Jody Smith has been taken by surprise by the value of having a dog when dealing with ME/CFS …
There’s been plenty of research indicating that having pets is good for your health. I never really noticed any particular benefits to having cats, though that may have had more to do with my cats. They’ve been fairly indifferent to my presence and we’ve shared a live-and-let-live type of relationship over the years.
Then I got a dog.
I didn’t even want this dog in the beginning, to be honest. My son Duncan had adopted Cleo, a German Shepherd-Lab mix that had ended up at the Humane Society after an injury that required amputation of her back left leg. But after many months Duncan realized that he couldn’t meet her particular needs.
We don’t know how long Cleo had been on her own, nor how long her leg had been broken before she was rescued. We do know that the experience had left her quite traumatized, and she would become hysterical if left alone in a room for more than 30 seconds.
Duncan couldn’t stay with her 24 hours a day and was becoming desperate about what to do with her. She ended up living with me, my husband Alan and our other son Jesse. I work at home online, Alan is retired due to fibromyalgia and Jesse has ME/CFS, like me. There is always someone at home, and that meant that our house was perfect for Cleo.
When we first got her, I was immensely hampered by a bad knee — it was swollen, sore, and incapable of bearing my weight. I could limp around the house but I couldn’t take Cleo for walks. For various reasons, neither could my two guys.
For the first couple of months, in order to allow Cleo some degree of exercise, I would go in the backyard with her many times a day, and limp around the yard, encouraging her to run. I threw sticks that she would fetch. Well, not exactly fetch. She would get the stick and refuse to give it back to me. So I’d throw another one, and pick up the first one after she dropped it to chase the second one.
This took a lot out of me but it was doable, and that was the extent of her exercise during those first months. After I started seeing a chiropractor for my knee, it started slowly to get better. Then I was able to walk around the yard with her. It hurt too much to walk on pavement, so we stayed on the grass. Both of us got a little exercise. My chiropractor was pleased, she said this would be therapy for my bad knee.
After a little more improvement, I started walking to the first Stop sign near our house. The pavement was hard on my knee, and it hurt during and after our walk. But I was careful not to overdo it and with more encouragement from my chiropractor who could see the ongoing improvement, I persevered.
Eventually we were able to walk to the second Stop sign before turning back toward home. I’d be sore, and out of breath because of having been so out of shape for so long, but Cleo was happy for any activity at all, and whatever pace and distance I was up for, she was in favour of it.
Now, more than a year later, we can walk at a normal (well, normal for someone with ME/CFS) rate for half an hour or more. I am better able to keep up with her, without being dragged at my end of the leash so much.
I know that if I hadn’t had to walk Cleo every day, plenty of those days I would have decided to stay inside. But I didn’t want to disappoint the dog. And in the long run, it helped me to regain the use of my knee.
I thought we must have looked pretty interesting — the three-legged dog out walking with the woman with the gimpy left leg limping along behind her. But now we sail along.
Walking Cleo has proven beneficial in a way that I hadn’t anticipated. Though I’ve lived in my house for 20 years, I know almost nobody in my neighborhood these days. I have gone for walks by myself on these streets for years, without seeing a soul I recognized, and without any greetings or conversations from people on those streets. But in the last year or so with Cleo, I have met many of the people who live in my subdivision.
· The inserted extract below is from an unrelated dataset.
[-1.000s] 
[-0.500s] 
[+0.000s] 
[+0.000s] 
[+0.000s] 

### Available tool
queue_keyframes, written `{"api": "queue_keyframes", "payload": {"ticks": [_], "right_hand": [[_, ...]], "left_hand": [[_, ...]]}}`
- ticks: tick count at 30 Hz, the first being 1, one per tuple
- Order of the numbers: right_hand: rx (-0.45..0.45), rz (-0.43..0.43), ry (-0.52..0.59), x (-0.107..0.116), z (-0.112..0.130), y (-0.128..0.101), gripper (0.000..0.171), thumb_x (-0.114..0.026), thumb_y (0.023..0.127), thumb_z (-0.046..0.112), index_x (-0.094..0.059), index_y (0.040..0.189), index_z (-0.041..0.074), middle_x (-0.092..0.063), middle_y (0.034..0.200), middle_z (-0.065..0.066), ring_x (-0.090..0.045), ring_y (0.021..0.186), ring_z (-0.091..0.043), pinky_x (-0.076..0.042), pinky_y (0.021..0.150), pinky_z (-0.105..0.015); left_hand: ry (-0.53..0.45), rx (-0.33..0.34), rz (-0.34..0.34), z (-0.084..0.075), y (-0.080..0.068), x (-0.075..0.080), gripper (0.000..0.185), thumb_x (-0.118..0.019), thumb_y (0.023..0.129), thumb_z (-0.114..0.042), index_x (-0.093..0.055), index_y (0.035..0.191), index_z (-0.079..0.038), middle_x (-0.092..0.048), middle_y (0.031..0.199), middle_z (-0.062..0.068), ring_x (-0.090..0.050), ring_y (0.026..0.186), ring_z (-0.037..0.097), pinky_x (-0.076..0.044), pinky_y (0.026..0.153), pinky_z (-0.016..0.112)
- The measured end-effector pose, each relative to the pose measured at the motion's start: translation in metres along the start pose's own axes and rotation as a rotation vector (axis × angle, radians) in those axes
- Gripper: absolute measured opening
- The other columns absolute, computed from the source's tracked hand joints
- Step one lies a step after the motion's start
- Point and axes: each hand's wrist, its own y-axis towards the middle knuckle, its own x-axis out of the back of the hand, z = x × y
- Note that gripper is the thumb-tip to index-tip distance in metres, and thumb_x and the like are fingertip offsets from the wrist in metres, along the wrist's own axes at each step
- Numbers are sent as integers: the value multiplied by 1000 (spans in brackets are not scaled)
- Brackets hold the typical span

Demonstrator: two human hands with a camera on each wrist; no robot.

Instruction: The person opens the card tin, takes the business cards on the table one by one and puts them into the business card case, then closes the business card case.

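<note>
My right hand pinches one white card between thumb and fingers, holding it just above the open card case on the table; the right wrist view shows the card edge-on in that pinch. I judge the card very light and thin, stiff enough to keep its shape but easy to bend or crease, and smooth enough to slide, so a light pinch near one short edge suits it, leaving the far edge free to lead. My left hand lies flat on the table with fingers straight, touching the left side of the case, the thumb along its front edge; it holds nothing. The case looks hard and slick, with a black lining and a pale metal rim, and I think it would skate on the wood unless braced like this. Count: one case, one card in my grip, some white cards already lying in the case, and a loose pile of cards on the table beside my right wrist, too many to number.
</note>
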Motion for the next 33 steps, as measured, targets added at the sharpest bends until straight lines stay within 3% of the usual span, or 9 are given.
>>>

Some of them stop their car to tell me what a great dog I have. Some approach us on the street, or come out to the road from their yards to see Cleo and have a little chat. She is so used to this that any time someone says “Hello” on the street, she will lay down on her belly and wait for them to come scratch her behind her left ear — the one she can’t scratch by herself, having no back left leg.
She is well-known in our subdivision, and she has helped immeasurably to diminish the feeling of being invisible that so often accompanies a chronic condition like ME/CFS.
The sense of isolation and loneliness that is also part of the chronic package has also eased somewhat, for all of us at the Smith house. She follows me around the house, always interested in knowing what we might be doing next.
She sleeps in Jesse’s room, and cuddles with him. She is his friend who requires little and offers up unconditional love and attention. When he’s tired and needs to be curled up on his bed, she is happy to spend time with him.
When Alan grabs his shoes, getting ready to go out to do some shopping, or run errands, Cleo protests, begging him to stay home with her. When he gets back, she meets him at the door, with tail wagging, looking for a chin scratch and a dog biscuit. When he sits down, she lays at his feet, content that all her people are back in the nest where she thinks we all belong.
Do you have a pet that brings greater soundness to your soul?